## YOUR ASSIGNMENT
The copy has to match the data exactly and leave out every picture.

## DATASET EXTRACT
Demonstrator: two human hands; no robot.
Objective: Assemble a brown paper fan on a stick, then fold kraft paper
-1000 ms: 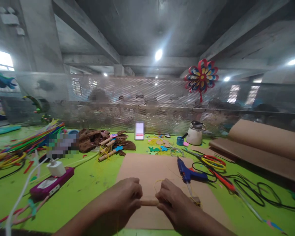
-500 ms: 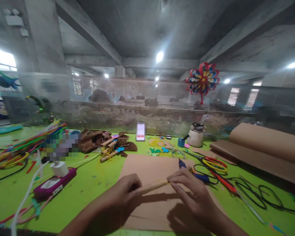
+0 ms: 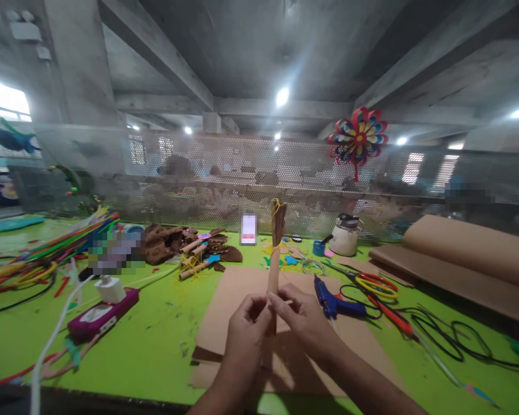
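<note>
Both hands hold a thin brown paper stick (image 3: 274, 259) upright over a brown cardboard sheet (image 3: 225, 300). The stick's top is frayed like a small broom, with yellow string tied around it. My left hand (image 3: 246, 334) grips the stick's lower part, fingers wrapped round it. My right hand (image 3: 300, 320) pinches the stick from the right side at the same height.
A blue glue gun (image 3: 331, 300) lies right of the sheet, then red and yellow scissors (image 3: 378, 288) and black cables (image 3: 454, 337). A purple power strip (image 3: 101, 317) sits left. Brown craft pieces (image 3: 185, 248), a phone (image 3: 248, 229), a white pot (image 3: 343, 235) and kraft paper rolls (image 3: 467, 253) stand behind.
The stick went from lying level between my hands, low over the sheet, to standing upright. Both hands have come together at its lower end.
</note>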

## SOLUTION TO THE EXERCISE
Demonstrator: two human hands; no robot.
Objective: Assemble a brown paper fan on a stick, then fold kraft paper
-1000 ms: 
-500 ms: 
+0 ms: 
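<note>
Both hands hold a thin brown paper stick (image 3: 274, 259) upright over a brown cardboard sheet (image 3: 225, 300). The stick's top is frayed like a small broom, with yellow string tied around it. My left hand (image 3: 246, 334) grips the stick's lower part, fingers wrapped round it. My right hand (image 3: 300, 320) pinches the stick from the right side at the same height.
A blue glue gun (image 3: 331, 300) lies right of the sheet, then red and yellow scissors (image 3: 378, 288) and black cables (image 3: 454, 337). A purple power strip (image 3: 101, 317) sits left. Brown craft pieces (image 3: 185, 248), a phone (image 3: 248, 229), a white pot (image 3: 343, 235) and kraft paper rolls (image 3: 467, 253) stand behind.
The stick went from lying level between my hands, low over the sheet, to standing upright. Both hands have come together at its lower end.
</note>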

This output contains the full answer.